On Feb 14, 5:49 pm, Glen Rubin <rubing...@gmail.com> wrote:
> Thank you for the advice! Just for reference I am working on project
> euler question #4 (Find the largest palindrome made from the product
> of two 3-digit numbers.)
>
> I have a solution, but am hoping somebody can clarify some things for
> me:
>
> First, I define a panlindrome tester:
>
> (defn palindrome? [s]
> (= s (apply str (reverse s))))
>
> Next, I define a list of palindromes for the two 3-digit number range:
>
> (def palindromes (filter #(palindrome? (str %)) (reverse (range (* 100
> 100) (+ 1 (* 999 999))))))
>
> My next function takes a palindromic number as an argument and returns
> a sequence of all 3 digit divisors with a 3 digit quotient
>
> (defn divis-by-3dig [pal] (filter #(if (zero? (mod pal %)) (= 3 (len
> (str (/ pal %))))) (reverse (range 100 1000))))
>
> This function works, but only with an integer, which means I have to
> use it with another filter function in order to test a collection.

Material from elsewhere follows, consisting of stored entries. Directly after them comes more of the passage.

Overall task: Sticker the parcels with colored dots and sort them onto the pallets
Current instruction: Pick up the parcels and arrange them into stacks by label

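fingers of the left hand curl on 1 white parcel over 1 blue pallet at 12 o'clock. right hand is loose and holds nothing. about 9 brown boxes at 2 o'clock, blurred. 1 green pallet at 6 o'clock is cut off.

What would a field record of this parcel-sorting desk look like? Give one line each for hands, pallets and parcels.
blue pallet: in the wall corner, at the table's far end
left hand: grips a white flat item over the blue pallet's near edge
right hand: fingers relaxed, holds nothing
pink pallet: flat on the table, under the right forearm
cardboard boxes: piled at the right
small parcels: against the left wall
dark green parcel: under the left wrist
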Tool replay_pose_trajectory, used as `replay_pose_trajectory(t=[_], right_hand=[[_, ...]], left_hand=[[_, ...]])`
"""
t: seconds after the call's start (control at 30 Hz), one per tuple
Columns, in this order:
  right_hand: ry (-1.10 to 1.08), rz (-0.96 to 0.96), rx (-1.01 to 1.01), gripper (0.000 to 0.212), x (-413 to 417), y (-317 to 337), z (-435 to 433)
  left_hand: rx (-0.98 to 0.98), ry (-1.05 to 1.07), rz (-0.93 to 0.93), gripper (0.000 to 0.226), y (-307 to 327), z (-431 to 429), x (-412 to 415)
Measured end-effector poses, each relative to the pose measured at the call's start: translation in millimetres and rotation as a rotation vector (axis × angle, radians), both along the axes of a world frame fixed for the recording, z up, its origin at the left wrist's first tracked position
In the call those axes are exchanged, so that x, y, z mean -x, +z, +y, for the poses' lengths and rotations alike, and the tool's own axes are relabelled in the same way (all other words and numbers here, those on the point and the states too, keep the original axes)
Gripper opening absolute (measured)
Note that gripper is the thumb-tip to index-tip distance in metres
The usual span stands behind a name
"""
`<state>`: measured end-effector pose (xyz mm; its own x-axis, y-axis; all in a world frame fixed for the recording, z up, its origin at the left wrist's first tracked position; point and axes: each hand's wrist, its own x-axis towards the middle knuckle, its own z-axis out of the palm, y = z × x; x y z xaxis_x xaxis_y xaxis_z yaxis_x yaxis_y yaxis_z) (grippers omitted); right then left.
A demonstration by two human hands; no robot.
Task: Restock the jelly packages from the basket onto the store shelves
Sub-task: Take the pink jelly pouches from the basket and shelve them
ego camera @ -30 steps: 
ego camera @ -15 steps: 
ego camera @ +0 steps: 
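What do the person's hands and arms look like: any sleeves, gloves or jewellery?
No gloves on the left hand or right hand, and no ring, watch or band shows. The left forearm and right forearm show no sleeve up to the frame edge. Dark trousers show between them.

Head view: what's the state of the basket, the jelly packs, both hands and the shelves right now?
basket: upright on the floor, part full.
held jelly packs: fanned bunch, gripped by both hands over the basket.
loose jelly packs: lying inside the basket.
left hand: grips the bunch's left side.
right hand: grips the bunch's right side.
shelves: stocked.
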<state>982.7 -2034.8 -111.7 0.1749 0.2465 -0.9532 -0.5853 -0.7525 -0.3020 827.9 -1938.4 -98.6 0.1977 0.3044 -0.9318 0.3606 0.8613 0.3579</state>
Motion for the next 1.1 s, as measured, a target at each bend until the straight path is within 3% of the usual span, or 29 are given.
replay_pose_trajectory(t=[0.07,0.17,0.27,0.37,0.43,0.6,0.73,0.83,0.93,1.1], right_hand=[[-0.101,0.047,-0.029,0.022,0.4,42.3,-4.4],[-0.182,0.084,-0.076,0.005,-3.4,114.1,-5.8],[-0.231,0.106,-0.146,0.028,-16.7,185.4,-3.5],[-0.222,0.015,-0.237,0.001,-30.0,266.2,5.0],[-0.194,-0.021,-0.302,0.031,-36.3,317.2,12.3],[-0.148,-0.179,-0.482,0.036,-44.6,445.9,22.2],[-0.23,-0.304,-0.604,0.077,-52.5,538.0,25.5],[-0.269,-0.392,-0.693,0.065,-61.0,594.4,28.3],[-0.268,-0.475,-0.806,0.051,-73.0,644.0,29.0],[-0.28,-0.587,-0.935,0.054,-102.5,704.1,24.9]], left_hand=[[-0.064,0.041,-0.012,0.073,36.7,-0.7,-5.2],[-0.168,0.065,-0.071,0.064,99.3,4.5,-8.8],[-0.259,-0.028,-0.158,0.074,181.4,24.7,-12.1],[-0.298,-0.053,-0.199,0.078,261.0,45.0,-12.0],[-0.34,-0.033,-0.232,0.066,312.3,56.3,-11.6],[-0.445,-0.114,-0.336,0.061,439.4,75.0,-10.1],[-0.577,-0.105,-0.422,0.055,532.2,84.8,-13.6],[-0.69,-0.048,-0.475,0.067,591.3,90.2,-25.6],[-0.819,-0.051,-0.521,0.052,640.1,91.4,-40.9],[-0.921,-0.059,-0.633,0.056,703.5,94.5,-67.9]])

> And then it will return the palindromic number in my collection which
> has two 3 digit divisors instead of the factors, which is what I am
> looking for.
>
> I solve this as follows in my main function:
>
> (defn e1 []
> (def palindromic-number (take 1 (filter #(not (empty? (divis-by-3dig
> %))) palindromes)))
> (def root (take 1 (map divis-by-3dig palindromic-number)))
> root)
>
> unfortunately there is still a problem with this, in that i cannot get
> access to a single root, instead am returned all of the roots from
> applying my divis-by-3dig function to the single element in my
> collection palindromic-number
> (e1)
>
> On Feb 14, 8:52 am, "Steven E. Harris" <s...@panix.com> wrote:
>
>
>
> > Glen Rubin <rubing...@gmail.com> writes:
> > > How do I take an element from one collection and test for no remainder
> > > (e.g. (zero? (mod x y)), when dividing by every element of the second
> > > collection, before processing the next item in the first collection?
>
> > This form checks if every element of the second range is a factor of
> > every element in the first range:
>
> > ,----
> > | (let [r2 (range 100 150)]
> > | (every?
> > | #(every? (partial (comp zero? mod) %) r2)
> > | (range 1000 2000)))
> > `----
>
> > Note that the walk over (range 1000 2000) is the outer one, and the walk
> > over (range 100 150) ("r2") is the inner one.
>
> > --
> > Steven E. Harris
So you're scanning all possible products, then back-tracking to figure
out which 3-digit factors can result in that value? Interesting,
though outside the scope of the actual PE question.
A few comments:
- There is no len function. Use count or .length for strings.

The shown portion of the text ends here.